Infografik: Was Kunden über gesellschaftliche Folgen des E-Commerce-Wachstums denken

Von Karsten Werner Karsten Werner | 22. November 2012 |

Einkaufen 4.0
Einkaufen 4.0: Online-Shopper sind skeptisch und befürchten Verödung der Städte und Verlust von Arbeitsplätzen
DHL-Studie "Einkaufen 4.0": Online-Shopper sind skeptisch und befürchten Verödung der Städte und Verlust von Arbeitsplätzen

Schöne neue Welt! So sieht sich der Online-Handel gerne selbst und auf Branchen-Events herrscht allseits gute Laune: Der Handel wird global, zur Erlebniswelt, mobiler, schneller, internationaler, passgenauer, automatisierter und couch-tauglicher.

Alles kann jederzeit und überall gekauft werden und soll nach den Vorstellungen von Händlern und Dienstleistern bald auch jederzeit zugestellt werden können.

Das macht Spaß, ist bequem und entlastet die Konsumenten in einer sich immer mehr verdichtenden Arbeitswelt. Jedermann scheint vom 24/7/365-Sameday-Einkaufsvergnügen begeistert zu sein.

Wirklich jeder?

Laut Ergebnissen der DHL-Studie "Einkaufen 4.0" vom Februar 2012 ist dem nicht so: Von den 1800 aktiven Online-Shoppern in Deutschland, Österreich und der Schweiz, die TNS Emnid im Auftrag von DHL zwischen Juni und September 2011 befragt hatte, äußerten sich noch viele skeptisch zu den Auswirkungen des E-Commerce-Wachstums auf die Gesellschaft.
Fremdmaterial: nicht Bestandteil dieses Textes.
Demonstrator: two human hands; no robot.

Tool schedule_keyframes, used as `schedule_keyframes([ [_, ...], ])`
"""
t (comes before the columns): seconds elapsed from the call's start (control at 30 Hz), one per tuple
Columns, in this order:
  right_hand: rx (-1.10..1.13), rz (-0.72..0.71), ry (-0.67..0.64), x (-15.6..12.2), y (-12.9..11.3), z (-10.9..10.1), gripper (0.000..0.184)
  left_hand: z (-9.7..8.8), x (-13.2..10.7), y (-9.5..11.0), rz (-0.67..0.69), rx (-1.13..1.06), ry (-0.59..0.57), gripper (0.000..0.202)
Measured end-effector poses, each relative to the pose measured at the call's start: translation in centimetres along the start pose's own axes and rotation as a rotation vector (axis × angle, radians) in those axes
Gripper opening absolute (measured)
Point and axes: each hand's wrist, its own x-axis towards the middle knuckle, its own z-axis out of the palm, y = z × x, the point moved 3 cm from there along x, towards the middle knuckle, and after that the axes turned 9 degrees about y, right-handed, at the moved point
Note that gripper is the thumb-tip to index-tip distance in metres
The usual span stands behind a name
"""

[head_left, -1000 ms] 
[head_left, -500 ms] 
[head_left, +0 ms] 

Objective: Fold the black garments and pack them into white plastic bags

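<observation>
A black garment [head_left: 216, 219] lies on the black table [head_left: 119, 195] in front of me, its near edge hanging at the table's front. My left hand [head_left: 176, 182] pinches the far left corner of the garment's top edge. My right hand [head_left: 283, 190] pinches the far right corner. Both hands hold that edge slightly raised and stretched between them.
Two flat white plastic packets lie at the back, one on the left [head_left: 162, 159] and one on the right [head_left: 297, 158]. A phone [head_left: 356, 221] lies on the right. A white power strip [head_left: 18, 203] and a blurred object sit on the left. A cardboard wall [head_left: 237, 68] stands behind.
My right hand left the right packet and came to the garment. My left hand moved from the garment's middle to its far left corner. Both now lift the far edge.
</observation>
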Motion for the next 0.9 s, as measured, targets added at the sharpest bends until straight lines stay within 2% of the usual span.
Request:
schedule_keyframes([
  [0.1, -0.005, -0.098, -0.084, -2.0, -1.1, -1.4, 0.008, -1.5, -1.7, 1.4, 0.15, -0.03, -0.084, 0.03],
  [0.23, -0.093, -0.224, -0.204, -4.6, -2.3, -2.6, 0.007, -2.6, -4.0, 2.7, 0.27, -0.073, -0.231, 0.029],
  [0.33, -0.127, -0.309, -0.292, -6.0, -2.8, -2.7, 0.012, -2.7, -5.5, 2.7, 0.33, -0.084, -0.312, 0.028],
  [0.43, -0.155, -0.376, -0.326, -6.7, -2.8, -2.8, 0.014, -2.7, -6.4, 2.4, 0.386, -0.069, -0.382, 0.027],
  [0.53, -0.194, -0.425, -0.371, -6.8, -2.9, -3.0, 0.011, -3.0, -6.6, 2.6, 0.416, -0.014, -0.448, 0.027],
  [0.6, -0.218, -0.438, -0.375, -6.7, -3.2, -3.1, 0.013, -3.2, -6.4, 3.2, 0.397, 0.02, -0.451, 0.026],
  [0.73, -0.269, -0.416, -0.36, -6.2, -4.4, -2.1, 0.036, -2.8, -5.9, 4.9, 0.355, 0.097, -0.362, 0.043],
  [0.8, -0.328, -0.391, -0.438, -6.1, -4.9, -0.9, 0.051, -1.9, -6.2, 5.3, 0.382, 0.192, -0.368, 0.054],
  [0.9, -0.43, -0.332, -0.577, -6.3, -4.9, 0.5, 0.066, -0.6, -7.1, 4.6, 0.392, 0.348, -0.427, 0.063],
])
Eine zunehmende Verödung der Innenstädte und der Verlust regionaler Arbeitsplätze waren hier die Hauptsorgen. Dass es sich dabei um Vorurteile handelt, steht aus Frage, nur wissen das offensichtlich viele Konsumenten nicht, denn verödende Schlecker-Filialen in den Nachbarstraßen sind diesen im Alltag natürlich näher, als die komplexen Front- und Backend-Prozesse der Supply Chains im digitalen Handelsgeschäft.

Branchenverbände und Online-Retailer sollten hier Aufklärung betreiben und den Mehrwert, den die Branche für die Gesellschaft schafft, auch außerhalb von Fach-und Personalmessen stärker in den Vordergrund rücken, um nicht irgendwann als Buhmann für einen städtischen Strukturwandel oder etwaige Verwerfungen am Arbeitsmarkt herhalten zu müssen. Denn wenn selbst aktive Online-Shopper derlei Ängste äußern, wie wird es dann wohl um das Meinungsbild der Konsumenten bestellt sein, die bisher noch gar nicht online einkaufen?